WORK REQUEST
From the records below, output exactly the lines running from the line containing "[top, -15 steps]" through the line containing "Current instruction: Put", and no others.
ENTRIES SHOWN: Begin
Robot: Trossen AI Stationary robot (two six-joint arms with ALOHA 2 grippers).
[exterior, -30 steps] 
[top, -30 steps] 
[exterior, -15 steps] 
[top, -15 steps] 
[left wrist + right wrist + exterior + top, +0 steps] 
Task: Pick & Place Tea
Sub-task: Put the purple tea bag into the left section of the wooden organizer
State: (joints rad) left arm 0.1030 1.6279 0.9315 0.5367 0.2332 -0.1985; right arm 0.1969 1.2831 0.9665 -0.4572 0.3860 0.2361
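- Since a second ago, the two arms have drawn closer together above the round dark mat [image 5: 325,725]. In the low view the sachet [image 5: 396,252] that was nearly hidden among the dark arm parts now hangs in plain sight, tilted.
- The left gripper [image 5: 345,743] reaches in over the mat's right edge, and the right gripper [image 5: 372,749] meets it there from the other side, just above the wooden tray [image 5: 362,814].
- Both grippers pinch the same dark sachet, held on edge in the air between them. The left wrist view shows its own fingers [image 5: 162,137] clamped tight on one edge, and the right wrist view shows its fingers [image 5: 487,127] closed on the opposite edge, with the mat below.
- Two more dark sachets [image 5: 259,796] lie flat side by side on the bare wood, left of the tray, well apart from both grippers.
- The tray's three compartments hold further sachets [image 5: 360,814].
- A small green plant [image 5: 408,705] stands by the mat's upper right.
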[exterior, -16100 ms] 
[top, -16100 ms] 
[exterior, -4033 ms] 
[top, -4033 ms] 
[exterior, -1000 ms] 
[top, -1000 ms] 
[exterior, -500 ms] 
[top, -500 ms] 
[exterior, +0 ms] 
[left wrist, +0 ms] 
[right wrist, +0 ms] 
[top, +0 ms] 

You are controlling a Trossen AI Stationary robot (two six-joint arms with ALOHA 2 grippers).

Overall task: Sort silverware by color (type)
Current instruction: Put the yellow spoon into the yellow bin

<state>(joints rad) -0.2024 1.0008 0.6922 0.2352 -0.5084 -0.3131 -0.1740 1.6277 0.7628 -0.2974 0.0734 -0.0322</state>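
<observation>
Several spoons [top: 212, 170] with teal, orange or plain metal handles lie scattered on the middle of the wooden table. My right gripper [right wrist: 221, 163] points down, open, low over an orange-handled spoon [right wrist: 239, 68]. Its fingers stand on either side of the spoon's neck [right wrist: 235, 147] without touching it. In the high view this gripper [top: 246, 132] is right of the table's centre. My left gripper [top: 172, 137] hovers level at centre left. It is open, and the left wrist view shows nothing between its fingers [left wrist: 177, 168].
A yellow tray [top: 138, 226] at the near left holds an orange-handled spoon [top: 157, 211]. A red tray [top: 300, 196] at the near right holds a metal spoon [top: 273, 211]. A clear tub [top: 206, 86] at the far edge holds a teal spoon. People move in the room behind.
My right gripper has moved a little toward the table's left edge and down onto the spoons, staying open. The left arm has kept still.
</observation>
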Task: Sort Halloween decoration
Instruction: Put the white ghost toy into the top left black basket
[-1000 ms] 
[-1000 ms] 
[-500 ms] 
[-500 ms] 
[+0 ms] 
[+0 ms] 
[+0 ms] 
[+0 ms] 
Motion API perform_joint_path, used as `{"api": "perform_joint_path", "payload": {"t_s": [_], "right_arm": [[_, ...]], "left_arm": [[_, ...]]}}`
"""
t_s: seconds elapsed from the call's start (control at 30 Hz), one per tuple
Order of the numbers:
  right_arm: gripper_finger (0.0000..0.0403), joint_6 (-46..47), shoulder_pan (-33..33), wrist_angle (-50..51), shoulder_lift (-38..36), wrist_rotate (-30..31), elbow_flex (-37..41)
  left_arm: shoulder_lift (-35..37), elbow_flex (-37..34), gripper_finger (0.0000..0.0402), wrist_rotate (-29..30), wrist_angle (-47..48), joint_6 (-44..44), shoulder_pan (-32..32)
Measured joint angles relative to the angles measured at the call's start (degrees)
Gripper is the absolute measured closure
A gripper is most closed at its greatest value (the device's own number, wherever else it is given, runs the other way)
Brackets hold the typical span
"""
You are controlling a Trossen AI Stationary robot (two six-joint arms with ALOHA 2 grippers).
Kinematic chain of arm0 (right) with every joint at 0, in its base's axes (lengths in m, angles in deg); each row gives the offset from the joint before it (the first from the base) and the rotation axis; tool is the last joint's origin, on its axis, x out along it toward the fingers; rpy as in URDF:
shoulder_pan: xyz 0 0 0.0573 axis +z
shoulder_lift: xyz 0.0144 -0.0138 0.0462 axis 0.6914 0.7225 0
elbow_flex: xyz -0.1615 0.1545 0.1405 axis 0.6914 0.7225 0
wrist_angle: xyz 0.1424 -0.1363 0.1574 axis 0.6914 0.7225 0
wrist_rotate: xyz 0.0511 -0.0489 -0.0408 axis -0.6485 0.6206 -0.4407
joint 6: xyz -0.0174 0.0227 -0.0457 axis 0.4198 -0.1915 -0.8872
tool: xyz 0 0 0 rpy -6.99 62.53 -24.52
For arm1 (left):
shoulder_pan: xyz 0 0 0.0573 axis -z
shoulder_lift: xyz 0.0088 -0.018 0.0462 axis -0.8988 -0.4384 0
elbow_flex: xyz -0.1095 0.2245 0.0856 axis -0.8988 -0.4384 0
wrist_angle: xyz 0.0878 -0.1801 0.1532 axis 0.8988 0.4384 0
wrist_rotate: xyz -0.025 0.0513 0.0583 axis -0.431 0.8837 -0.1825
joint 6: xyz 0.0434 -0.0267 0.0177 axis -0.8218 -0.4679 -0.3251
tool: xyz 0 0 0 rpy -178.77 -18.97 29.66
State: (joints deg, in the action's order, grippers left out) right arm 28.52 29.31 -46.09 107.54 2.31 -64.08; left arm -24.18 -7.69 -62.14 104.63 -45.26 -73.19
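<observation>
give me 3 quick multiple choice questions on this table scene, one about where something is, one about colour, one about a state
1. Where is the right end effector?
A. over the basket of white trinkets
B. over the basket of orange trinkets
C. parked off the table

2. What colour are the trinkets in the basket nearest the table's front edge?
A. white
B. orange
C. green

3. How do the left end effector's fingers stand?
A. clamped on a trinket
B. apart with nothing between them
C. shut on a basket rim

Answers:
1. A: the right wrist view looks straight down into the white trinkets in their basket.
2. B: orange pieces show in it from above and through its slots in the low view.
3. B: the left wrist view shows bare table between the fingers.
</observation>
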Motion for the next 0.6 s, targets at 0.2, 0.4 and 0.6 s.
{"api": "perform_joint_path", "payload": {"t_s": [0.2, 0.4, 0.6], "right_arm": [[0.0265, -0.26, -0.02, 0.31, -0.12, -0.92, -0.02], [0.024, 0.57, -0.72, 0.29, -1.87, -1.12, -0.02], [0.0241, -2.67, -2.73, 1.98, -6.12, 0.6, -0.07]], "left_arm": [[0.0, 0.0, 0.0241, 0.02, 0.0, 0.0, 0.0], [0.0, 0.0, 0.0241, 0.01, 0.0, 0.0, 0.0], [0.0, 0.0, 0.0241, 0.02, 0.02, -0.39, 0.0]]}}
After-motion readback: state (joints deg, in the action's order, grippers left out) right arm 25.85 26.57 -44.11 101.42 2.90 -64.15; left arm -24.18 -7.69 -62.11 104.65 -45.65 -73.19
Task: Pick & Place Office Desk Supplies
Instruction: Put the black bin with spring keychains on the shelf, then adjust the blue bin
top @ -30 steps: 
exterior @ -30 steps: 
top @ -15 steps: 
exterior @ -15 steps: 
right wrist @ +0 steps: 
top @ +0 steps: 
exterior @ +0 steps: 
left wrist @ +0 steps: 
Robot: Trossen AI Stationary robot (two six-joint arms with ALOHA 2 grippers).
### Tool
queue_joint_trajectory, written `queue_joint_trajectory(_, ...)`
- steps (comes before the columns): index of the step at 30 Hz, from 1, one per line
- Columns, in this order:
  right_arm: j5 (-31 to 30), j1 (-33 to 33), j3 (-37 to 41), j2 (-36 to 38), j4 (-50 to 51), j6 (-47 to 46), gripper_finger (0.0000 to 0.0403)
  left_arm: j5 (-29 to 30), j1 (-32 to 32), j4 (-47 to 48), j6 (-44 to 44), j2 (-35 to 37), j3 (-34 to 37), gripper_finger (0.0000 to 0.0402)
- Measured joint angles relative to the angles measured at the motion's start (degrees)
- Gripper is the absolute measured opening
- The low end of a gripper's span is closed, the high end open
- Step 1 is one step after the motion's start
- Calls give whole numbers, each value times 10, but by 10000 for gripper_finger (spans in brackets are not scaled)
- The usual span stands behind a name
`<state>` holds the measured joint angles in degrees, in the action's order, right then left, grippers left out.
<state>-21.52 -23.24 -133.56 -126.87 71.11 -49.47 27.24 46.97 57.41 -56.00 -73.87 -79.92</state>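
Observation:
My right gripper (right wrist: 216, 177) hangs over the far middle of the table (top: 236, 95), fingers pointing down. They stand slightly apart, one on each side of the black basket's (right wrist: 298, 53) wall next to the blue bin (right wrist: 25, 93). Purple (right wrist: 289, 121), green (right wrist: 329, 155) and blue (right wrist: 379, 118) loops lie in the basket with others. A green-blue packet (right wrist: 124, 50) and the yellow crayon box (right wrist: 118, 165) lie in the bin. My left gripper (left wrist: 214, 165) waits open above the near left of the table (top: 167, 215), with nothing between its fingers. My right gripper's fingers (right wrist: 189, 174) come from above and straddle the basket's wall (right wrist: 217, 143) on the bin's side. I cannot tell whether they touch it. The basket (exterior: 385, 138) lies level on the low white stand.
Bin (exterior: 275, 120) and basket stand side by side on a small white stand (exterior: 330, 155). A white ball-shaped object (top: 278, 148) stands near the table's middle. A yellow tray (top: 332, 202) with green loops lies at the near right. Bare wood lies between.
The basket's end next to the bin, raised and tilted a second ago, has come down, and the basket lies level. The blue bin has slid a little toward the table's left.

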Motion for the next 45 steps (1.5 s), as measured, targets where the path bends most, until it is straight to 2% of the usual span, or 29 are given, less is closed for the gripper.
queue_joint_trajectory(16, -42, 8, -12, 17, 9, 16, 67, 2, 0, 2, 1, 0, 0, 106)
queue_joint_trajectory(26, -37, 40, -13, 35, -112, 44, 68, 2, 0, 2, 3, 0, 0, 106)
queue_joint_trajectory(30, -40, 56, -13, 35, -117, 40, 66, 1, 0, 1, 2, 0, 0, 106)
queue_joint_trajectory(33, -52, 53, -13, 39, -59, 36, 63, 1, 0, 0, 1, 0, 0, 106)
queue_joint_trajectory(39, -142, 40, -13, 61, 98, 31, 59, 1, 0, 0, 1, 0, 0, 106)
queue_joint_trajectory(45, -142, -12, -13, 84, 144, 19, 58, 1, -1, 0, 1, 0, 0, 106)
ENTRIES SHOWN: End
RESULT OF THE TASK
[top, -15 steps] 
[left wrist + right wrist + exterior + top, +0 steps] 
Task: Pick & Place Tea
Sub-task: Put the purple tea bag into the left section of the wooden organizer
State: (joints rad) left arm 0.1030 1.6279 0.9315 0.5367 0.2332 -0.1985; right arm 0.1969 1.2831 0.9665 -0.4572 0.3860 0.2361
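- Since a second ago, the two arms have drawn closer together above the round dark mat [image 5: 325,725]. In the low view the sachet [image 5: 396,252] that was nearly hidden among the dark arm parts now hangs in plain sight, tilted.
- The left gripper [image 5: 345,743] reaches in over the mat's right edge, and the right gripper [image 5: 372,749] meets it there from the other side, just above the wooden tray [image 5: 362,814].
- Both grippers pinch the same dark sachet, held on edge in the air between them. The left wrist view shows its own fingers [image 5: 162,137] clamped tight on one edge, and the right wrist view shows its fingers [image 5: 487,127] closed on the opposite edge, with the mat below.
- Two more dark sachets [image 5: 259,796] lie flat side by side on the bare wood, left of the tray, well apart from both grippers.
- The tray's three compartments hold further sachets [image 5: 360,814].
- A small green plant [image 5: 408,705] stands by the mat's upper right.
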[exterior, -16100 ms] 
[top, -16100 ms] 
[exterior, -4033 ms] 
[top, -4033 ms] 
[exterior, -1000 ms] 
[top, -1000 ms] 
[exterior, -500 ms] 
[top, -500 ms] 
[exterior, +0 ms] 
[left wrist, +0 ms] 
[right wrist, +0 ms] 
[top, +0 ms] 

You are controlling a Trossen AI Stationary robot (two six-joint arms with ALOHA 2 grippers).

Overall task: Sort silverware by color (type)
Current instruction: Put the yellow spoon into the yellow bin

The output is done.